══ SOURCE DATA
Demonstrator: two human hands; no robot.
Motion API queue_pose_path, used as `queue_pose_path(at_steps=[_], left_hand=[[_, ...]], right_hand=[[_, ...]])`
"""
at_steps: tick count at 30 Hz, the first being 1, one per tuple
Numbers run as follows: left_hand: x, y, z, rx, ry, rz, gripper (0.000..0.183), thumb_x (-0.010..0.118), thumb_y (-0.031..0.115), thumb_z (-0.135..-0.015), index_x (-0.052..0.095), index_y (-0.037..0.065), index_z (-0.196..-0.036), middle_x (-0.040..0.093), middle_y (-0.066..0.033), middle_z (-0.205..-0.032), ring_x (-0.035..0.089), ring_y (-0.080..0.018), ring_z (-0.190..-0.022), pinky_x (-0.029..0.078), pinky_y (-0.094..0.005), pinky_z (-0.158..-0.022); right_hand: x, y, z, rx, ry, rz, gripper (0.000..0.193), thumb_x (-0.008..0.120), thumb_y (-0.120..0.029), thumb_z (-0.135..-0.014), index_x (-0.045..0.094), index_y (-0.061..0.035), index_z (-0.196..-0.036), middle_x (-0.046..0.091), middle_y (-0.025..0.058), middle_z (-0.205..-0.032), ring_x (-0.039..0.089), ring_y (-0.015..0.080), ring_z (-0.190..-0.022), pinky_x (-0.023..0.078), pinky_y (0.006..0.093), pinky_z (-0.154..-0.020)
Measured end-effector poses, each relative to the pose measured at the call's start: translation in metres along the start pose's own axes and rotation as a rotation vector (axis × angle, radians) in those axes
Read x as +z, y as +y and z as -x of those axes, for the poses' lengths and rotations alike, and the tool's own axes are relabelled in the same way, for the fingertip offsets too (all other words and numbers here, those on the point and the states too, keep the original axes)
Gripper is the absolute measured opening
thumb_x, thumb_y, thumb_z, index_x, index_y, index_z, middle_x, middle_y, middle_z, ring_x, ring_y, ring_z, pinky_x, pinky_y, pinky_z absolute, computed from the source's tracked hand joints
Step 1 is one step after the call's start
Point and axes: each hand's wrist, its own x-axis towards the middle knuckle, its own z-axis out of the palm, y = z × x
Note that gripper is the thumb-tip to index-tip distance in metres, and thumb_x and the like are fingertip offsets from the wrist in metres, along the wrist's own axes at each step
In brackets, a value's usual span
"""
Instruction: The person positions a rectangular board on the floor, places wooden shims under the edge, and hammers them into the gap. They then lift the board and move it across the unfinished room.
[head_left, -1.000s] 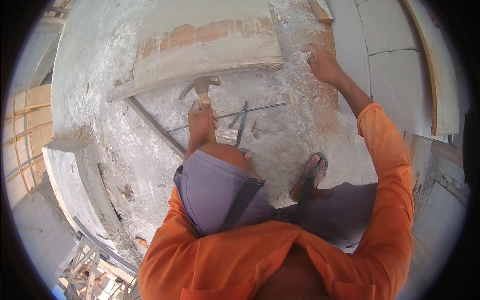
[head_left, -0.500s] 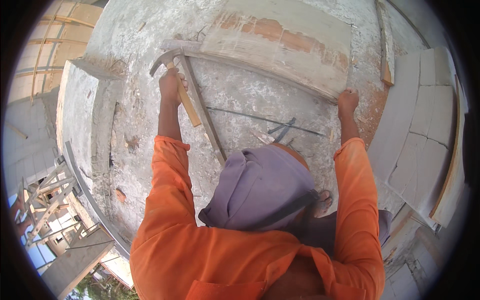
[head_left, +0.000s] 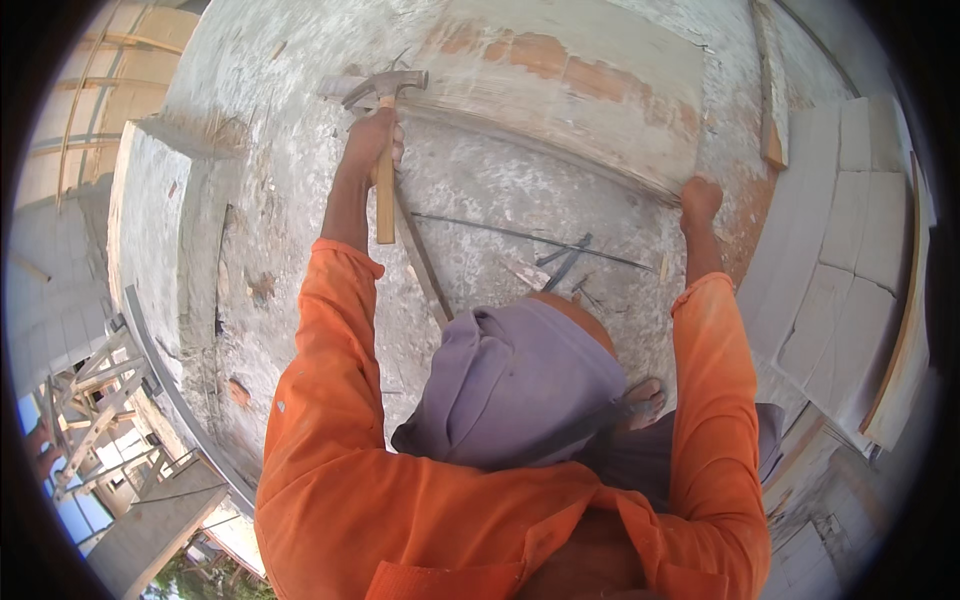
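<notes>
My left hand (head_left: 372, 148) is wrapped round the wooden handle of a claw hammer (head_left: 386, 205). The hammer's metal head is over the left end of the batten along a wide wooden panel's (head_left: 560, 100) near edge; contact cannot be made out. My right hand (head_left: 701, 200) is closed at the panel's near right corner, its fingertips partly hidden. The panel is pale, with a worn reddish band. A narrow wooden strip (head_left: 424, 262) slants from below my left hand toward my knee, which grey-purple cloth (head_left: 520, 385) covers.
Thin dark rods (head_left: 510, 233) and small scraps lie on the rough concrete floor (head_left: 290, 300). A concrete block (head_left: 165, 220) rises at left. Grey slabs (head_left: 845, 240) stand at right, near a loose timber (head_left: 770, 100). Beyond the left edge, wooden scaffolding (head_left: 100, 420) shows lower down.
My left hand has moved right and slightly away from me with the hammer, whose head now lies over the batten and whose handle is more upright. My right hand has barely shifted.
</notes>
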Motion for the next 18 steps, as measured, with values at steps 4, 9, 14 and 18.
queue_pose_path(at_steps=[4, 9, 14, 18], left_hand=[[0.038, 0.012, 0.011, 0.073, 0.024, -0.105, 0.021, 0.048, 0.024, -0.087, 0.051, 0.003, -0.091, 0.049, -0.0042, -0.061, 0.046, -0.0137, -0.041, 0.038, -0.0281, -0.037], [0.020, -0.006, 0.026, 0.072, 0.273, 0.312, 0.020, 0.047, 0.024, -0.087, 0.050, 0.005, -0.088, 0.050, -0.0050, -0.065, 0.047, -0.0153, -0.044, 0.039, -0.0300, -0.040], [-0.011, -0.043, 0.012, 0.007, 0.366, 0.564, 0.021, 0.048, 0.024, -0.085, 0.048, 0.003, -0.085, 0.048, -0.0065, -0.064, 0.048, -0.0165, -0.046, 0.040, -0.0334, -0.042], [0.001, -0.041, -0.002, -0.100, 0.204, 0.281, 0.021, 0.047, 0.024, -0.085, 0.047, 0.004, -0.083, 0.047, -0.0055, -0.064, 0.047, -0.0162, -0.046, 0.040, -0.0334, -0.043]], right_hand=[[-0.009, -0.002, 0.003, 0.025, -0.096, -0.089, 0.026, 0.050, -0.008, -0.080, 0.064, 0.0016, -0.100, 0.063, 0.0185, -0.102, 0.060, 0.0280, -0.093, 0.045, 0.0352, -0.080], [-0.027, 0.000, 0.005, -0.035, -0.120, 0.036, 0.028, 0.048, -0.010, -0.082, 0.062, 0.0050, -0.100, 0.062, 0.0203, -0.103, 0.060, 0.0288, -0.092, 0.044, 0.0364, -0.080], [-0.023, -0.020, 0.026, 0.005, -0.199, 0.090, 0.029, 0.045, -0.010, -0.082, 0.060, 0.0084, -0.099, 0.062, 0.0230, -0.101, 0.059, 0.0304, -0.091, 0.043, 0.0388, -0.079], [-0.027, 0.000, 0.006, -0.064, -0.186, 0.100, 0.029, 0.045, -0.010, -0.082, 0.060, 0.0088, -0.098, 0.062, 0.0231, -0.099, 0.059, 0.0303, -0.090, 0.043, 0.0380, -0.078]])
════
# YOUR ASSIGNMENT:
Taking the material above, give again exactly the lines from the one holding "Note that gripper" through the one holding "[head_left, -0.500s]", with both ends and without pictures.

# RESULT OF THIS TASK:
Note that gripper is the thumb-tip to index-tip distance in metres, and thumb_x and the like are fingertip offsets from the wrist in metres, along the wrist's own axes at each step
In brackets, a value's usual span
"""
Instruction: The person positions a rectangular board on the floor, places wooden shims under the edge, and hammers them into the gap. They then lift the board and move it across the unfinished room.
[head_left, -1.000s] 
[head_left, -0.500s] 

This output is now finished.